# Opening a bank account



## Neely (Jan 14, 2013)

Hi guys

What bank do you recommend to use in Canada? I'm after a savings (checking?) account to keep my money in, have a debit card to be able to withdraw money at ATMs, get a good interest rate and possibly look at a credit card as well down the line. I've read on other forums people needed a min balance (over a thousand dollars) to open some accounts. Has anyone experienced this?


----------



## Jrge (Mar 22, 2011)

Hi,


Neely said:


> Hi guys
> 
> What bank do you recommend to use in Canada? I'm after a savings (checking?) account to keep my money in, have a debit card to be able to withdraw money at ATMs, get a good interest rate and possibly look at a credit card as well down the line. I've read on other forums people needed a min balance (over a thousand dollars) to open some accounts. Has anyone experienced this?


Every single Canadian Bank is good. However, I do banking with RBC, and am extremely satisfied with their products and services. When I opened my accounts, I wasn't ask for a minimum balance. You only need to bring your passport, work permit, SIN card and a piece of letter with your address (use the same you get from Service Canada); make an appointment and you should be all sorted out in 30 minutes.

Animo
(Cheers)


----------



## Brockthebadger (May 11, 2012)

I agree that RBC is a great bank. I emailed my contact yesterday to do some money moving which I could not do on line and it was done in 20 minutes.


----------



## Joan Tack (Jan 17, 2013)

Neely said:


> Hi guys
> 
> What bank do you recommend to use in Canada?

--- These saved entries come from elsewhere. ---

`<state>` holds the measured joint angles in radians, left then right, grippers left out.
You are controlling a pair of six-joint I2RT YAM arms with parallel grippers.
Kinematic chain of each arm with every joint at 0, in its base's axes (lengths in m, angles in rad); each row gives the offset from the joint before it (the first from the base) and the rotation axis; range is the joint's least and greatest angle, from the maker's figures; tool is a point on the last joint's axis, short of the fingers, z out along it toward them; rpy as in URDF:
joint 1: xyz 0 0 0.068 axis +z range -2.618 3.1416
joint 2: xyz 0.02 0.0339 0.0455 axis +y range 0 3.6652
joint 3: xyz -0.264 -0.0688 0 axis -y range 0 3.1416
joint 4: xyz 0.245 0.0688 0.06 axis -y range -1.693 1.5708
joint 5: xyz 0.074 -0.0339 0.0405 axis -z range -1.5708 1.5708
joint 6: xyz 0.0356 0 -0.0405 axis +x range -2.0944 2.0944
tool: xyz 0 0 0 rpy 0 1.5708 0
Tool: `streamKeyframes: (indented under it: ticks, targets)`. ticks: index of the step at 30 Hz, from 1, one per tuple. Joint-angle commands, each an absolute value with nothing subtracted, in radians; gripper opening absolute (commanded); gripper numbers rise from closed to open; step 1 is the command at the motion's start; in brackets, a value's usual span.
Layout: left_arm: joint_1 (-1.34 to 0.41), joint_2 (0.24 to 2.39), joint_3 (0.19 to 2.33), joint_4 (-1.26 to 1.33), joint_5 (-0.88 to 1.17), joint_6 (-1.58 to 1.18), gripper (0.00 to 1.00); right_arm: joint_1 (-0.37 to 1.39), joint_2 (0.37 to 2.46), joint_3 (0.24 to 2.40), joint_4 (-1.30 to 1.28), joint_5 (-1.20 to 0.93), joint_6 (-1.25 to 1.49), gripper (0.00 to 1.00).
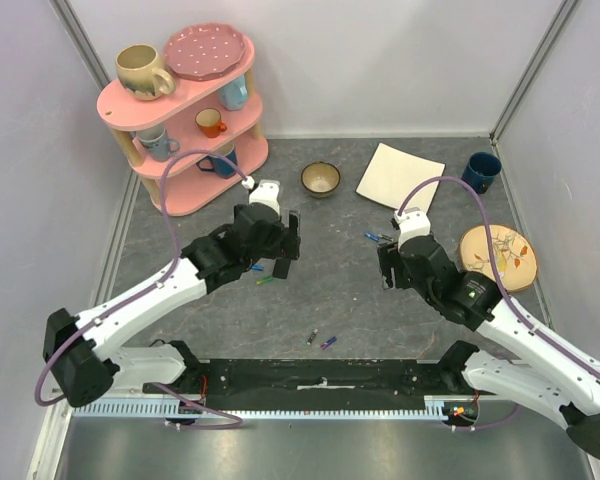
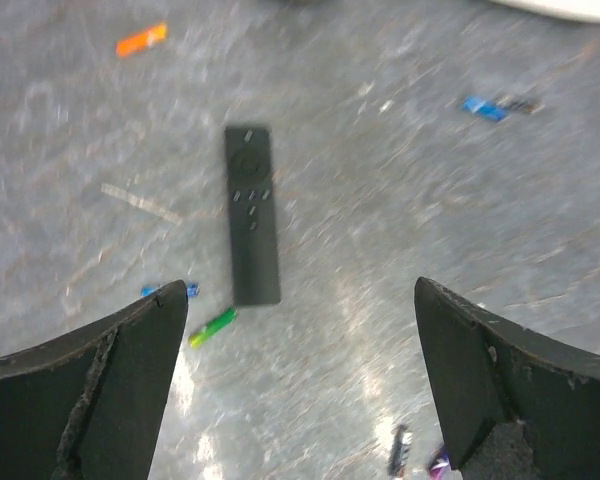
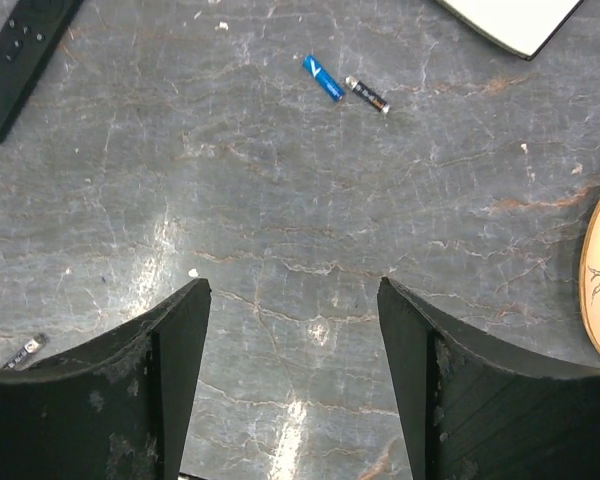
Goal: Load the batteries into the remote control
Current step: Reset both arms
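Our left pincer (image 2: 300,290) stands wide apart and empty above the grey worktop (image 2: 380,200). The remote control (image 2: 251,215) lies flat just beyond its fingers, buttons up, with a green battery (image 2: 212,326) just beside its nearer end. Our right pincer (image 3: 292,285) is spread too, holding nothing. A blue battery (image 3: 322,79) and a black battery (image 3: 367,95) lie close together farther out.

Remote (image 2: 252,215) face up, batteries (image 1: 311,338) scattered loose
The slim black remote lies flat. A green battery (image 2: 212,326) and a blue battery (image 2: 170,290) lie just beside its lower end, and an orange battery (image 2: 141,39) lies well apart. A second blue battery (image 3: 323,79) lies beside a black battery (image 3: 367,95).
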<state>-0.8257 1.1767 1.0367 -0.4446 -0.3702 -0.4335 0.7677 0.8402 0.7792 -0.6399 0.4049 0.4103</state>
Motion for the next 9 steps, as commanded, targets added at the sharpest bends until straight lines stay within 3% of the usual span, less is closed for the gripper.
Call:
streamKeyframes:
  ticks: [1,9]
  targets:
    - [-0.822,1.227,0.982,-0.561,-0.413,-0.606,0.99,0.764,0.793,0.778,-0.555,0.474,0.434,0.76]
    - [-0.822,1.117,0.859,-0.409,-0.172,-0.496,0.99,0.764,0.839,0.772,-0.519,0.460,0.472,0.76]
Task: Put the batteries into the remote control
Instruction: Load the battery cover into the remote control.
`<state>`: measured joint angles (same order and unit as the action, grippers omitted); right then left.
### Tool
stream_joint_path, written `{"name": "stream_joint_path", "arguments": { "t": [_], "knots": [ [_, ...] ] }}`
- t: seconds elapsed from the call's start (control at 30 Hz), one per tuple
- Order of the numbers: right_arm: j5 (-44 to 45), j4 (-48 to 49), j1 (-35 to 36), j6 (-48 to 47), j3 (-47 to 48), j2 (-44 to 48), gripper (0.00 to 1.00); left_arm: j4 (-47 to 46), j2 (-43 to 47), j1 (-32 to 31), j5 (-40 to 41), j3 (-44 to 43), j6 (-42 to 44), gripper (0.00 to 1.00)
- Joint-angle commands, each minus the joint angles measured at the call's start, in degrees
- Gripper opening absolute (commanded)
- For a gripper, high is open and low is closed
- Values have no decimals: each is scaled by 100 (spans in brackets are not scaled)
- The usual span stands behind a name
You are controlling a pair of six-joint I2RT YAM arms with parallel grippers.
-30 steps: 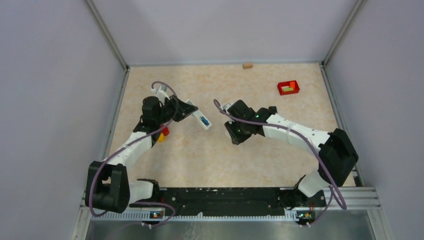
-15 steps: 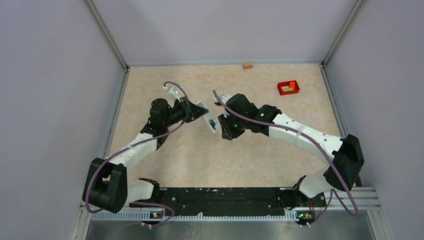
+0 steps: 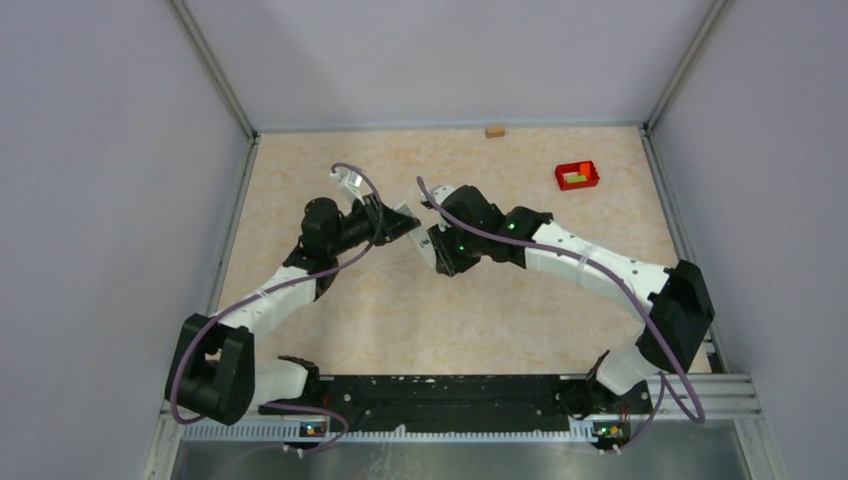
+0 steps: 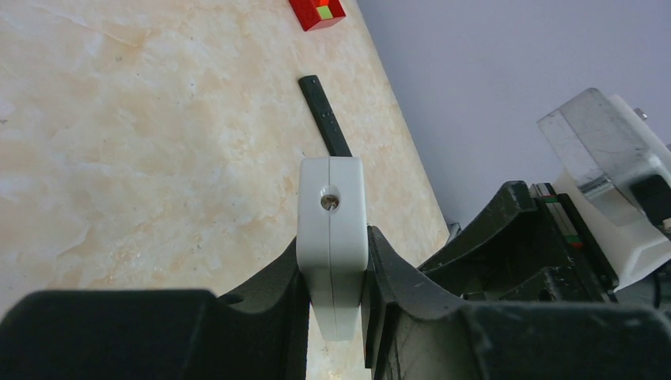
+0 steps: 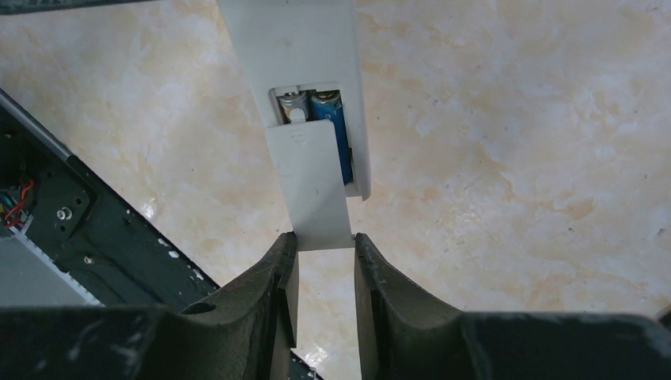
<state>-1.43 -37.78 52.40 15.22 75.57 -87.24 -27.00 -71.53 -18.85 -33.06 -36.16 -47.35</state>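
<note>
Right wrist: we see the right gripper (image 5: 324, 244) pinching the white cover plate (image 5: 307, 186), which lies partly over the open bay of the remote (image 5: 289, 39).
Load: the batteries (image 5: 334, 131) sit side by side inside that bay, one blue.
Other arm: we find the left gripper (image 4: 334, 253) clamped on one end of the remote.

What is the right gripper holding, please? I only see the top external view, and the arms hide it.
Observer: The right gripper pinches a white cover plate by its near end.
Operator: Is any battery in place?
Observer: Yes, a blue battery lies in the open compartment of the remote control, partly under that plate.
Operator: How is the remote held?
Observer: The left gripper is shut on it, a finger pressed on each side.
</note>
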Motion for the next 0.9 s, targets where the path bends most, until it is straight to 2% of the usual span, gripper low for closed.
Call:
{"name": "stream_joint_path", "arguments": {
  "t": [0.0,0.87],
  "knots": [
    [222,118,96,32,407,-114,18,-385,43,-22,-144,-21,110,0],
    [161,65,118,-17,468,-293,18,-262,88,-22,-65,-81,19,0]
  ]
}}
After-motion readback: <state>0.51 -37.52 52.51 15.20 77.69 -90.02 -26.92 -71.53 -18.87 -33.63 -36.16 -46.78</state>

I'm after a savings (checking?) account to keep my money in, have a debit card to be able to withdraw money at ATMs, get a good interest rate and possibly look at a credit card as well down the line. I've read on other forums people needed a min balance (over a thousand dollars) to open some accounts. Has anyone experienced this?


ING chequing thrive all the way!!!


----------



## Joan Tack (Jan 17, 2013)

meant to say ING offers no fees and free debit


----------



## JimJams (Jan 11, 2010)

Scotia Bank offers free banking to new immigrants, and will give you a credit card with $500 limit, other banks require you to put a deposit for the amount of the credit card limit for up to 1 year.

I've heard ING are good as well.


----------



## RGS (Jan 24, 2011)

I personally use Presidents Choice Financial, and RBC. 

Presidents Choice Financial is not a "walk up to - bricks and mortar" type bank but most of their financial services are free (free chequing, no fee credit card, etc.) and you earn points on your PC Financial Mastercard to get free groceries. I keep an active account at RBC in case I do need a walk up bank to do something out of the ordinary, but that's rare these days in the world of internet banking/bill paying.


----------



## Camerish (May 24, 2012)

I had an RBC credit card with a limit of a couple thousand $ after being in Canada for a week or two. Showing proof of employment probably helped.

No complaints from RBC.


----------